Intencionalmente, o projecto estarrecidos, esbugalhados e afins procura reflectir em que circunstâncias espaciais e emocionais o observador se deve relacionar com um determinado grupo de figuras que o convida a aproximar. É na produção de figuras específicas, total ou parcialmente modeladas em barro, que se tenta conjecturar sobre como determinados objectos, supostamente alvos de observação, oferecem uma experiência perceptiva magnetizante a quem os vê, quando, a determinado momento, estas se convertem em observadores.
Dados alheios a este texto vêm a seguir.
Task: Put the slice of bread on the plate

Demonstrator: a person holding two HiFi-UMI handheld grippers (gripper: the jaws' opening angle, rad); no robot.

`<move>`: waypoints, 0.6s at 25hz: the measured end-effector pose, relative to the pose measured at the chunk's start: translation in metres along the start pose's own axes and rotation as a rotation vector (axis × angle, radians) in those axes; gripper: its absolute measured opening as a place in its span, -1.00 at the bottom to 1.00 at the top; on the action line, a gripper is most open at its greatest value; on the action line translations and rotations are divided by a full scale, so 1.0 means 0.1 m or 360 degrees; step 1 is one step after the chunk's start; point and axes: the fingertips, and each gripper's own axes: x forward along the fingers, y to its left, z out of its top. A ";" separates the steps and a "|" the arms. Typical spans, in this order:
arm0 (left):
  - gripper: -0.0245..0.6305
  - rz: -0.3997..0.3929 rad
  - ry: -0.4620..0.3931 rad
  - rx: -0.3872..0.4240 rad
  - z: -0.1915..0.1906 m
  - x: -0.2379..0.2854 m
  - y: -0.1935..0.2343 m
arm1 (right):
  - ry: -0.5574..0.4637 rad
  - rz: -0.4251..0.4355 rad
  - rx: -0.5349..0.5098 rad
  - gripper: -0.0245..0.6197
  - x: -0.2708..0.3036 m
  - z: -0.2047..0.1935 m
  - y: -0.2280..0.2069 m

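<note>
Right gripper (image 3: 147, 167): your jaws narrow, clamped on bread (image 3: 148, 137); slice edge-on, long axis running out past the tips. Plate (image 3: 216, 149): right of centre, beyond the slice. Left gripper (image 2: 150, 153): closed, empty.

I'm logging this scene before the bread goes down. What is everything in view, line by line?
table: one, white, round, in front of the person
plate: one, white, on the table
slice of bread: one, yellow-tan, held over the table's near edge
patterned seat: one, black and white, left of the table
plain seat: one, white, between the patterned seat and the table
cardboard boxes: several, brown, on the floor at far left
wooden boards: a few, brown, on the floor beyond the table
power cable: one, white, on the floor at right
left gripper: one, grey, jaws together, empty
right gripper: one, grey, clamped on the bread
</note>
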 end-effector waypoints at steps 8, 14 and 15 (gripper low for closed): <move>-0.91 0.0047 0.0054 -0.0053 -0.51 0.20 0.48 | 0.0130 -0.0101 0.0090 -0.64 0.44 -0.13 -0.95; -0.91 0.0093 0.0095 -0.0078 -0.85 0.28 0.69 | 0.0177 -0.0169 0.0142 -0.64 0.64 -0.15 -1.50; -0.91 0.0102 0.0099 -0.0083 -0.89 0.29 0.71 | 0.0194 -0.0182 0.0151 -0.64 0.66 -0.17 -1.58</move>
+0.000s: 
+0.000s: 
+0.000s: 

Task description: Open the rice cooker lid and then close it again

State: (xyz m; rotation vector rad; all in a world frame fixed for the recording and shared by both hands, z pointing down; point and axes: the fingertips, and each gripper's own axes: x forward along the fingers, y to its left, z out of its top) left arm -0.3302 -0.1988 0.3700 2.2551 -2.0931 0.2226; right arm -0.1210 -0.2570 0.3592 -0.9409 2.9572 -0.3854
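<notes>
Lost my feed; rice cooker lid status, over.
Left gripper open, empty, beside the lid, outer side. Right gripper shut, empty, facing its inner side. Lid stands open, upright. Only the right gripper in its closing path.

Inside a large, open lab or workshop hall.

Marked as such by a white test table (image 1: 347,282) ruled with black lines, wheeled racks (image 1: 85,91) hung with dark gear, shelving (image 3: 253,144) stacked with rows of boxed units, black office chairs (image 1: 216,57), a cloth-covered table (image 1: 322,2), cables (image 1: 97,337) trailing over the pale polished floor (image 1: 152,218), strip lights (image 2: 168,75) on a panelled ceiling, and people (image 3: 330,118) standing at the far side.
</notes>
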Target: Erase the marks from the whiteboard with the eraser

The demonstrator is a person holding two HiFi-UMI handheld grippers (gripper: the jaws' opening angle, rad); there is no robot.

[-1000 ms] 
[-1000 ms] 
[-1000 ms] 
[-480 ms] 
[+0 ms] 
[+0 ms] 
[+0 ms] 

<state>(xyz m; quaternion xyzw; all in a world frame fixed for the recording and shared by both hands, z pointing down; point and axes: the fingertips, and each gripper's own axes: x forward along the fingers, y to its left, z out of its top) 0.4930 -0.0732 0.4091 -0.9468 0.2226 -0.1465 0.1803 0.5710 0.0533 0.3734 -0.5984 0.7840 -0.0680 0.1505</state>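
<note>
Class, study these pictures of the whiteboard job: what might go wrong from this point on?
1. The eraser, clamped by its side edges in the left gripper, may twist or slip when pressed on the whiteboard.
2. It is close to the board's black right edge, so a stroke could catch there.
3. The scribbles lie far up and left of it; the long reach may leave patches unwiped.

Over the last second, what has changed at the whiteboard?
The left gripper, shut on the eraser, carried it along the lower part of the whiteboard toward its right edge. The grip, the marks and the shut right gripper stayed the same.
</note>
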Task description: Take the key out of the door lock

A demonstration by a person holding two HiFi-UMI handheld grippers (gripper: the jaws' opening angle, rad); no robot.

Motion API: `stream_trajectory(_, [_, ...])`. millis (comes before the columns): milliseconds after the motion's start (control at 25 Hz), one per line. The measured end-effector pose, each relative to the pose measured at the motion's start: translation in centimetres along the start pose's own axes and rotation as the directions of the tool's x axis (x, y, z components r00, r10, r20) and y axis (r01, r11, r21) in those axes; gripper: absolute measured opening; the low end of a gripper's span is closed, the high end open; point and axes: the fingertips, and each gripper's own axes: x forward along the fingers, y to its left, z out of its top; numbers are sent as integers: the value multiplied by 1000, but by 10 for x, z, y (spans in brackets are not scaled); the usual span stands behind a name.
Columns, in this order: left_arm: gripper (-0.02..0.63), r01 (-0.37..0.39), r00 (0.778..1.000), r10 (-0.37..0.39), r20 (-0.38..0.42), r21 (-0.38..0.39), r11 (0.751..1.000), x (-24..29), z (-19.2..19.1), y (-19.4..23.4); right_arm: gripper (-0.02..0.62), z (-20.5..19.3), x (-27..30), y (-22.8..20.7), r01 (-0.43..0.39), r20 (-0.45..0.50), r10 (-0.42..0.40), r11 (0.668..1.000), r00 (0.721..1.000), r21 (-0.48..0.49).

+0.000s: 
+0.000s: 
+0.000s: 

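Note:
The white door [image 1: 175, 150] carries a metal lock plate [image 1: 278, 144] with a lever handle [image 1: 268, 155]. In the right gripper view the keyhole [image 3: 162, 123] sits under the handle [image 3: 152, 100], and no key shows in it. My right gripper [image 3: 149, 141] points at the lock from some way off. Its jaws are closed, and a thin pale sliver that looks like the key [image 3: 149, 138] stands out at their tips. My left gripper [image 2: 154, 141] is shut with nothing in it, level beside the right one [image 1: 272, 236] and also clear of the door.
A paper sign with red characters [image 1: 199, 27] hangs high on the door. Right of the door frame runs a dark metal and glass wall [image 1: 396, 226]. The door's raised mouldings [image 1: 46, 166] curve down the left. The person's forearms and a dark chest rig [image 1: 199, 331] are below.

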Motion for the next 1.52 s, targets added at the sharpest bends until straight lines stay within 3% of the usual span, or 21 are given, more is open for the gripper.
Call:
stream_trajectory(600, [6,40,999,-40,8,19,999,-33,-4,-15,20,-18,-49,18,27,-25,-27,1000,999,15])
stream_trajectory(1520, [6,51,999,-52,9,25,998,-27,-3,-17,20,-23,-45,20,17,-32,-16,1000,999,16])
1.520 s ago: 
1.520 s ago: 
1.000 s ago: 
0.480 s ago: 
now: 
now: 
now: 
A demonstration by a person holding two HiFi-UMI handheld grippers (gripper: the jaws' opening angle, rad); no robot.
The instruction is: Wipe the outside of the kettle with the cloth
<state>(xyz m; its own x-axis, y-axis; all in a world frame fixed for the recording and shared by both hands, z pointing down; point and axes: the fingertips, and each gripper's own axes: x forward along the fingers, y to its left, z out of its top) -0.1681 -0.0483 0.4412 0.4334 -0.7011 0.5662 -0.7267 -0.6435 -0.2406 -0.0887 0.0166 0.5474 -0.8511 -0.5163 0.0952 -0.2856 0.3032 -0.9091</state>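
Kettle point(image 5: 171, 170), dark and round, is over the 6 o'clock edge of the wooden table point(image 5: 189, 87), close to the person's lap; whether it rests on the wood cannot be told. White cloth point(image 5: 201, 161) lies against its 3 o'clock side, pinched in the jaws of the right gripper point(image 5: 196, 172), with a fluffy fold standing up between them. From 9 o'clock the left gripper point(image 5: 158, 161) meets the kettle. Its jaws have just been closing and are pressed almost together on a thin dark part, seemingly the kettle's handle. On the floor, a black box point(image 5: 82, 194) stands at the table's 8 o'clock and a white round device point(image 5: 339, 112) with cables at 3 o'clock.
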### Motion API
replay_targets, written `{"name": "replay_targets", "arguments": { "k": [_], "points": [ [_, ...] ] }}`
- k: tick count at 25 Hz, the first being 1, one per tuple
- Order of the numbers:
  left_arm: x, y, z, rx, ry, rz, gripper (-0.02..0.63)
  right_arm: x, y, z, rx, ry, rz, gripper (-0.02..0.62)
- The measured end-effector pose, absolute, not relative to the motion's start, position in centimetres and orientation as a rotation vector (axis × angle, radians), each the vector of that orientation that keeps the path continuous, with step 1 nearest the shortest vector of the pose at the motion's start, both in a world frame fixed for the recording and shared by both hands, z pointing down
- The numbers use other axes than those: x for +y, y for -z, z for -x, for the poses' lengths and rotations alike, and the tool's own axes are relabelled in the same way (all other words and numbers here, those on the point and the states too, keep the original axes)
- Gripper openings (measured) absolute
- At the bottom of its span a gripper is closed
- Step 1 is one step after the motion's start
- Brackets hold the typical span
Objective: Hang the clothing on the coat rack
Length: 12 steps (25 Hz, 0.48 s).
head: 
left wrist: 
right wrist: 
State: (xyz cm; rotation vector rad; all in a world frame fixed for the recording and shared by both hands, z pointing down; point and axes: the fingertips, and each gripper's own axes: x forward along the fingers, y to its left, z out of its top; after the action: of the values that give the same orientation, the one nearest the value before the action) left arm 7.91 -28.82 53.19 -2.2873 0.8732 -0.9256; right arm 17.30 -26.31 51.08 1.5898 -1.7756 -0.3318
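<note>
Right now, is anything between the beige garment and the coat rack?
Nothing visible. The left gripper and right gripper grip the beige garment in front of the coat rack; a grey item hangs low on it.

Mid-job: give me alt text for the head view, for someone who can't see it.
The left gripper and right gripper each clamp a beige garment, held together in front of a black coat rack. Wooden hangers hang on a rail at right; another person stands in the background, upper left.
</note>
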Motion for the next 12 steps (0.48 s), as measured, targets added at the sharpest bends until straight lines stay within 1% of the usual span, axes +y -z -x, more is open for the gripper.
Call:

Por isso, todo o trabalho evolui em torno da possibilidade de, para quem o experimenta, participar no momento em que toma consciência que está a ser observado.
A produção das figuras concentra-se na ideia do pequeno formato, não só como imagem detonadora de uma nova escala como, e principalmente, portadora de novos significados no triângulo que constrói em conjunto com o espaço que esta ocupa e o suposto observador que ela convida a participar. Esta desejável relação produtora de intimidade, acelerada à medida que o tamanho das figuras diminuem em relação ao corpo do observador, obriga a reavaliar a orientação espacial deste, promovendo a sua participação numa cena que reconsidera os propósitos de uma ideia de escultura que continua a debater-se entre as imediações do grande e do pequeno, do público e do privado.
Na caracterização das pequenas figuras, o rosto, pelo seu grau de expressividade, torna-se na região privilegiada, o que implica o estabelecimento de um reportório de signos à medida que as figuras se vão revelando. Os olhos ultrapassam a mera descrição anatómica para se assumirem, na expressividade do modo de olhar, como elementos cruciais na comunicação com o observador. Tal preocupação faz com que o tamanho e profundidade das pupilas sejam exaltados. De olhar profundo, as figuras observam, questionam e denunciam quem se intercepta com elas. Os movimentos dos seus corpos correspondem a uma determinada reacção. As posições dos seus corpos, calmas ou expansivas, pressupõem uma atitude. O movimento das partes, particularmente da cabeça, mãos e/ou braços, fazem suspeitar um gesto condicionado, uma reacção. Os sentimentos são ilustrados por movimentos da cabeça: a surpresa do encontro com o observador envia-a para trás; a obstinação mantém-na direita; a curiosidade inclina-a para a frente.
A comunicação entre as duas partes é inaugurada quando, por sua vez, o observador que, desesperadamente deambula à procura de significados, descobre, em determinado momento, um ponto virtual suspenso no ar: o ponto onde os olhares das figuras se cruza com o olhar deste. No momento em que o contacto se estabelece as figuras conquistam o seu verdadeiro significado: elas observam-nos a observá-las! São observadas por aqueles que elas observam.
Em suma, este projecto procura provocar um encontro íntimo e mudo a quem o experimenta. Desejavelmente poderá despertar um estranho desassossego ou arrepio, um embaraço, uma inquietação ou incómodo. Não é senão um jogo entre dois universos que se cruzam e se confundem; um encontro entre duas entidades que se vêem e se fazem ver.